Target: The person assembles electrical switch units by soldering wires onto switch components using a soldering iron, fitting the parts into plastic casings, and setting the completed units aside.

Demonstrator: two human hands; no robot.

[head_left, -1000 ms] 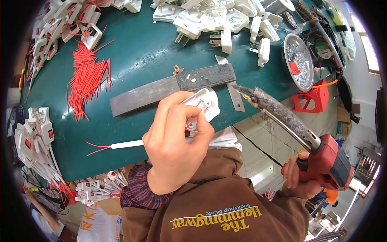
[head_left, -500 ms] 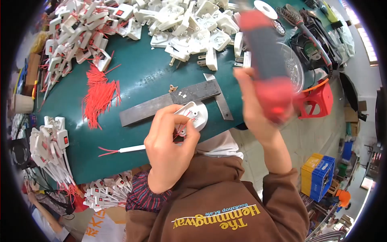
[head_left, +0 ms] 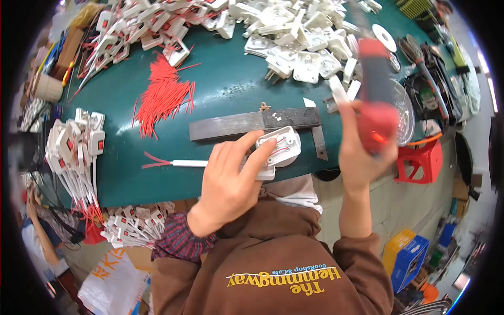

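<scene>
My left hand [head_left: 231,170] is closed on an open white plastic housing [head_left: 287,149], thumb and fingers at its left end. Thin red wires lie inside the housing. A second white part [head_left: 266,173] shows partly under my fingers, and a white cable [head_left: 189,163] with two bare-ended red wires sticks out left of the hand. A round white piece shows under the housing. My right hand [head_left: 362,160] grips a red and black power screwdriver [head_left: 379,86], blurred by motion and held upright. Near that thumb is a white plastic piece [head_left: 338,90]; whether they touch I cannot tell.
A metal bar [head_left: 226,127] and a thin metal strip [head_left: 319,143] lie behind the housing. Red wires [head_left: 165,97] sit in a heap. White plug casings [head_left: 307,65] and switch cables [head_left: 73,147] are piled around. A red stool [head_left: 420,163] stands right; another person's arm [head_left: 44,226] shows left.
My left fingers have gone from pinching at the red wires to holding the housing's edge, and more of its inside shows. The screwdriver stays in my right hand. The whole view has shifted.
</scene>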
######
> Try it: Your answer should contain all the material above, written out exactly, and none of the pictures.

> Your solution:
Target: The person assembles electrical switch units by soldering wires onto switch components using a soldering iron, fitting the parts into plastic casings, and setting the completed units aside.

Demonstrator: two human hands; no robot.

[head_left, -1000 ms] 
[head_left, -500 ms] 
[head_left, +0 ms] 

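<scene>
My left hand [head_left: 231,170] is closed on an open white plastic housing [head_left: 287,149], thumb and fingers at its left end. Thin red wires lie inside the housing. A second white part [head_left: 266,173] shows partly under my fingers, and a white cable [head_left: 189,163] with two bare-ended red wires sticks out left of the hand. A round white piece shows under the housing. My right hand [head_left: 362,160] grips a red and black power screwdriver [head_left: 379,86], blurred by motion and held upright. Near that thumb is a white plastic piece [head_left: 338,90]; whether they touch I cannot tell.
A metal bar [head_left: 226,127] and a thin metal strip [head_left: 319,143] lie behind the housing. Red wires [head_left: 165,97] sit in a heap. White plug casings [head_left: 307,65] and switch cables [head_left: 73,147] are piled around. A red stool [head_left: 420,163] stands right; another person's arm [head_left: 44,226] shows left.
My left fingers have gone from pinching at the red wires to holding the housing's edge, and more of its inside shows. The screwdriver stays in my right hand. The whole view has shifted.
</scene>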

The response to this exercise is complete.